Partner Paul Brehony comments in The Telegraph and Accountancy Daily following the UK Supreme Court’s ruling on the creditor duty in BTI 2014 LLC v Sequana SA.
Paul’s comments were published in The Telegraph’s print edition, 6 October 2022. Paul’s comments were also published in Accountancy Daily, 7 October 2022, and can be accessed here.
Paul Brehony commented:
“The Supreme Court today handed down the long awaited judgment in BTI v Sequana which has significant ramifications in both corporate and insolvency law, particularly in the context of the “twilight zone” prior to insolvency; specifically, when directors duties to creditors become paramount and are engaged. The significance of the judgment is self-evident given that the Supreme Court itself described the judgment as going to ‘the heart of our understanding of company law’.

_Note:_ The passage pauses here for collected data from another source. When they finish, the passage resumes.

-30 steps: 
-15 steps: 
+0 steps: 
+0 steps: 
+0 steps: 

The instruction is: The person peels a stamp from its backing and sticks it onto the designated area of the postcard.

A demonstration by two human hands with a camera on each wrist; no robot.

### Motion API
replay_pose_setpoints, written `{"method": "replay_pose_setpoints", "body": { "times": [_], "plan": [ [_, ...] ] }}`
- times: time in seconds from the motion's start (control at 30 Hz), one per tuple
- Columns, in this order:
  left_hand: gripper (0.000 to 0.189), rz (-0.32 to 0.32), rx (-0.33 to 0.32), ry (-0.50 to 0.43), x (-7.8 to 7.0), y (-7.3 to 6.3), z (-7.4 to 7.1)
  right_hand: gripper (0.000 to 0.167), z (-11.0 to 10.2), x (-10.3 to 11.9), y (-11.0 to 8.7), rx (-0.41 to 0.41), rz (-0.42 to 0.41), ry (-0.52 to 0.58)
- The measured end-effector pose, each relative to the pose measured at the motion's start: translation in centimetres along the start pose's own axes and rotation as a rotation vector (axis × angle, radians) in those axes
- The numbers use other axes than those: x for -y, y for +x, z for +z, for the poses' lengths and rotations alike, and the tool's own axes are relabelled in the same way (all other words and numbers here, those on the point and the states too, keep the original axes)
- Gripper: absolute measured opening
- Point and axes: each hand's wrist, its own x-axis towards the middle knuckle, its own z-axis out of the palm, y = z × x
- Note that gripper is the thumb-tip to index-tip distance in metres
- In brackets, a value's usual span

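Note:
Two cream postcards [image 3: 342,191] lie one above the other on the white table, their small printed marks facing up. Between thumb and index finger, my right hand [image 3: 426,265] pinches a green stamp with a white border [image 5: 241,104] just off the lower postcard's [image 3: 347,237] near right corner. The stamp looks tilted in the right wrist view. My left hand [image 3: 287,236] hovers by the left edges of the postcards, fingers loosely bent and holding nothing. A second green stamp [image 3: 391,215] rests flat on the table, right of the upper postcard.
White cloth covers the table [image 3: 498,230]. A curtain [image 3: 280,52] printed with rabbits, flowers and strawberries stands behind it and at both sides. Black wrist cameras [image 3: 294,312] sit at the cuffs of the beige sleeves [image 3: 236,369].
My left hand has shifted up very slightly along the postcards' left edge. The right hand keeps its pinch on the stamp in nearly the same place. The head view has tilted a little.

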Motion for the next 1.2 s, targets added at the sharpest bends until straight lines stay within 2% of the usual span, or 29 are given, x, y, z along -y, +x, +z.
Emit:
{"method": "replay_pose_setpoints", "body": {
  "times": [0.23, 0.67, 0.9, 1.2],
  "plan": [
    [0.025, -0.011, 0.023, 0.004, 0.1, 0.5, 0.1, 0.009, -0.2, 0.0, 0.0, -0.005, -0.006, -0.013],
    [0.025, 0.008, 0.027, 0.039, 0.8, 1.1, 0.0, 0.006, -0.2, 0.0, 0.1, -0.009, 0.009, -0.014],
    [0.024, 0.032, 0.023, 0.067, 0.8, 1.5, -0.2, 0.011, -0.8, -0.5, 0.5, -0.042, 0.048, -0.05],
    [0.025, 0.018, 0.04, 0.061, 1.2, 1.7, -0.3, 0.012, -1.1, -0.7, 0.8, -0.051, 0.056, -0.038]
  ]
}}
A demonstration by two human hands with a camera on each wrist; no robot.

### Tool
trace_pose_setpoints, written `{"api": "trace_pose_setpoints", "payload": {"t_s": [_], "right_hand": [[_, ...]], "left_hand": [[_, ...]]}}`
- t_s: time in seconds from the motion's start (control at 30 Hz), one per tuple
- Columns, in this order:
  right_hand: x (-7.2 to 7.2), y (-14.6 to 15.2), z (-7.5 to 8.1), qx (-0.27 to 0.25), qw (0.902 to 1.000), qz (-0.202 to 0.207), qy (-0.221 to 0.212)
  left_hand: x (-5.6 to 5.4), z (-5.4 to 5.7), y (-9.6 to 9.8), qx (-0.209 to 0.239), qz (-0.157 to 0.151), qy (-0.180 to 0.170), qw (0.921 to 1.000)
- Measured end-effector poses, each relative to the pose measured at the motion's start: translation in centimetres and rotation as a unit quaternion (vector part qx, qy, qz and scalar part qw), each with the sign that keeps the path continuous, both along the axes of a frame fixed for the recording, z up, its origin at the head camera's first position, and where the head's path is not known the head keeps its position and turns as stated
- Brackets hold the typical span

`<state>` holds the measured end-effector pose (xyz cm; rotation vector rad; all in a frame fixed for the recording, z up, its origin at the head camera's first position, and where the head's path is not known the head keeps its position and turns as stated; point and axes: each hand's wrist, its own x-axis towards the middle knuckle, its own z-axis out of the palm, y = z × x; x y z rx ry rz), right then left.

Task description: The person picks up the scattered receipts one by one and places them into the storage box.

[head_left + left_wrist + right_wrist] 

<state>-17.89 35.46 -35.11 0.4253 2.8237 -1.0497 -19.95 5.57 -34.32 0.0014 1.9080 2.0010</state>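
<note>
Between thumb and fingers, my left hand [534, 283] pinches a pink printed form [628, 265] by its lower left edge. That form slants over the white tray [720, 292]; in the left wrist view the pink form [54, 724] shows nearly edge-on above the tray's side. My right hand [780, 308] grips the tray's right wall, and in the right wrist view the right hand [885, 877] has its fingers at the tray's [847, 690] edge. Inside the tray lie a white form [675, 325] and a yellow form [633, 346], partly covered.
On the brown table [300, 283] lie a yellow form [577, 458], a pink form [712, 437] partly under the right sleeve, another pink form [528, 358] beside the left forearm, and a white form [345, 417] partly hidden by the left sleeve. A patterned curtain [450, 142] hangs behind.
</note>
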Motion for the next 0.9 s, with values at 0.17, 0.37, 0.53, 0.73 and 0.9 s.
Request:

It seeks to resolve the question whether a duty to creditors is triggered by a risk of insolvency, but one that is neither probable nor imminent. The transaction subject to scrutiny in the case was an otherwise legitimate dividend paid out by a BAT subsidiary a decade earlier in accordance with company law, but which conceptually left the company vulnerable to contingent, as yet uncrystallised, liabilities. The company did ultimately become insolvent, but many years after the dividend in question, albeit the prospective liability (related to pollution clean-up costs) was a real one when the dividend was approved. The Supreme Court upheld the Court of Appeal’s decision that the duty to considers creditors (over the Board’s obligations to the promote the success of the company under the Companies Act 2006) arises when the directors knew that the company is insolvent or an insolvent liquidation is probable. The Supreme Court accepted that the creditor duty was a firmly established principle of English law, which comes incrementally into sharper relief the closer the company slides toward insolvency. However, in this case it was “much too early to consider the creditor duty engaged merely because the company faced a real risk of insolvency”; as the judgment put it “that is a common factor amongst many companies”. The Court effectively held that absent a very real prospect of insolvency, the obligation to promote the success of the company remained paramount and the creditor duty was not engaged.”